Background: Fibrinogen and plasminogen strongly reduce adhesion of leukocytes and platelets to fibrin clots, highlighting a possible role for these plasma proteins in surface-mediated control of thrombus growth and stability. In particular, adsorption of fibrinogen on fibrin clots renders their surfaces non-adhesive, while the conversion of surface-bound plasminogen to plasmin by transiently adherent blood cells results in degradation of a superficial fibrin layer, leading to cell detachment. Although the mechanisms whereby these proteins exert their antiadhesive effects are different, the outcome is the same: the formation of a mechanically unstable surface that does not allow firm cell attachment. Objectives: Since fibrin clots in circulation are exposed to both fibrinogen and plasminogen, their combined effect on adhesion of monocytic cells was examined. Methods: Fibrin gels were coated with plasminogen and its activation by adherent U937 monocytic cells in the presence of increasing concentrations of fibrinogen was examined by either measuring ¹²⁵I-labeled fibrin degradation products or plasmin amidolytic activity. Results: Unexpectedly, the antiadhesive effects of two fibrin binding proteins were not additive; in fact, in the presence of fibrinogen, the effect of plasminogen was strongly reduced. An investigation of the underlying mechanism revealed that fibrinogen prevented activation of fibrin-bound plasminogen by cells.
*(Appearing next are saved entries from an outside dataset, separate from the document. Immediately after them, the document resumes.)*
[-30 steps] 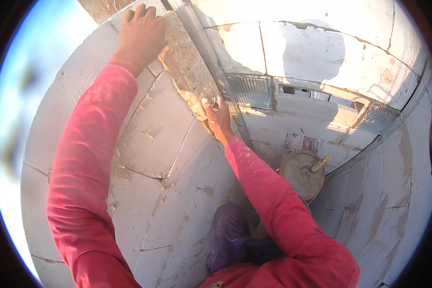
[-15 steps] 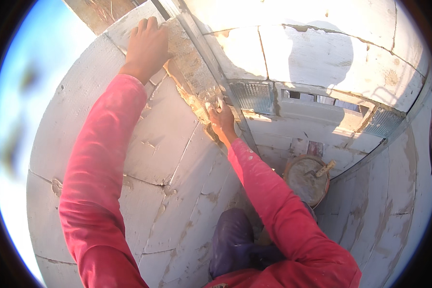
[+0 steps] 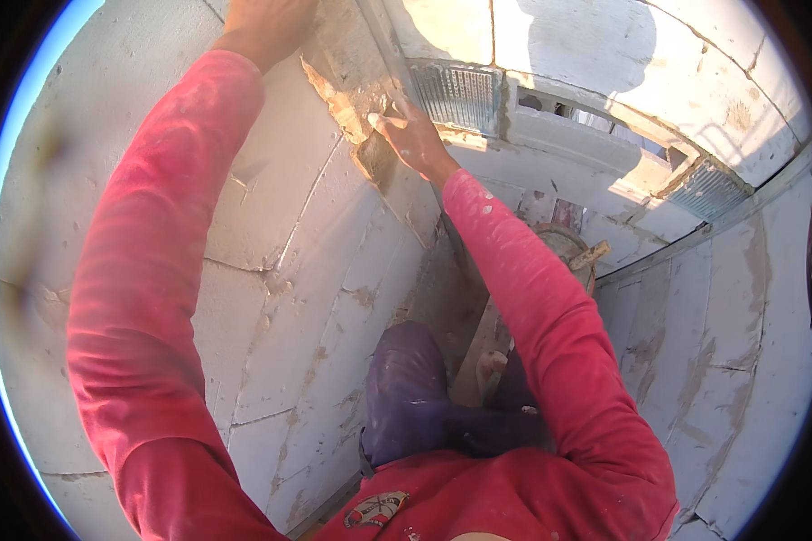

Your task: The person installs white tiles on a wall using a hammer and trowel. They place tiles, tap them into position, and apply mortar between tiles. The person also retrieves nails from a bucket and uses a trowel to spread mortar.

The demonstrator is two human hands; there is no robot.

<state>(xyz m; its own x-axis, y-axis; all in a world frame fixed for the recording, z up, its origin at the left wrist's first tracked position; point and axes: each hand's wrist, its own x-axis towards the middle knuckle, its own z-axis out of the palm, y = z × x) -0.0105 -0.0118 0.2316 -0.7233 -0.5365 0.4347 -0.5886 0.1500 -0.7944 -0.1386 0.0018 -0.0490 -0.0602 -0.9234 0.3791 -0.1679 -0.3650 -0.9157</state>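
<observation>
In the head view the right hand (image 3: 413, 137) is raised to the corner of a white block wall (image 3: 271, 270), and its fingers are closed on a small tool whose pale tip sticks out to the left of the grip — the tool itself is too hidden to say what kind it is. The tip touches a brown patch of mortar (image 3: 347, 86) that lies just left of and above the grip. The left hand (image 3: 266, 27) is higher up and well left of the right one, at the top edge; it lies on the wall, but I cannot tell whether its fingers are open or closed. Right of the grip is a ribbed grille (image 3: 460, 95). Far below the grip, behind the red sleeve — a bucket (image 3: 568, 245) with a stick.
</observation>
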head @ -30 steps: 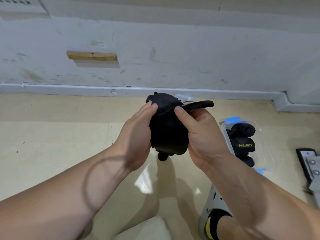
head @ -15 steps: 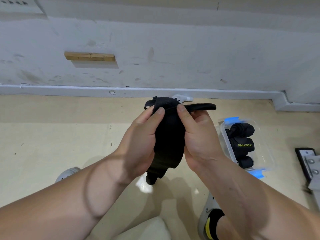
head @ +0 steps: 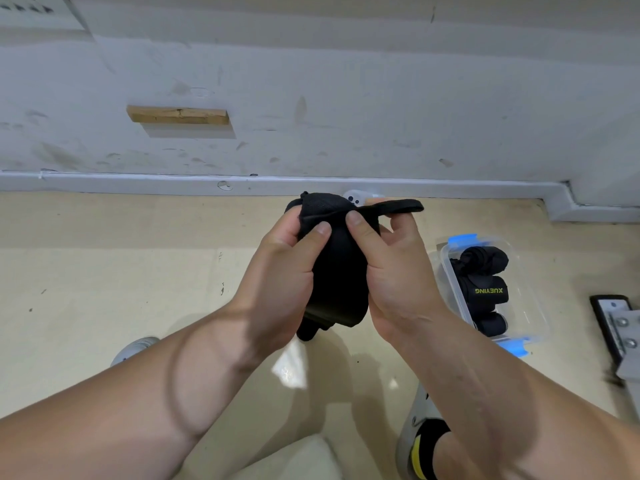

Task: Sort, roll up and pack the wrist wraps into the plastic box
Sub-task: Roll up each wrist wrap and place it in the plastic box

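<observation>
Light: bright, even, soft | Glare: white patch on glossy floor (head: 104, 271) | Shadows: soft, mid-floor | Edges: skirting board (head: 138, 180) bows slightly, wide-angle

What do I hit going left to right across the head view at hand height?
In order: left hand → black wrist wrap → right hand → plastic box with rolled wraps → metal bracket.

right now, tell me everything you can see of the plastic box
The plastic box is clear and rectangular, with a blue clip at its far end and another at its near end. It sits flat on the beige floor, to the person's right. Three black rolled wraps lie in a row inside; the middle one reads XUEYING. Only floor and wraps touch it.
</observation>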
Confocal microscopy showed that fibrinogen accumulates in a thin superficial layer of a clot, where it exerts its blocking effect on activation of plasminogen. Conclusion: The results point to a complex interplay between the fibrinogen- and plasminogen-dependent antiadhesive systems, which may contribute to the mechanisms that control the adhesiveness of a fibrin shell on the surface of hemostatic thrombi.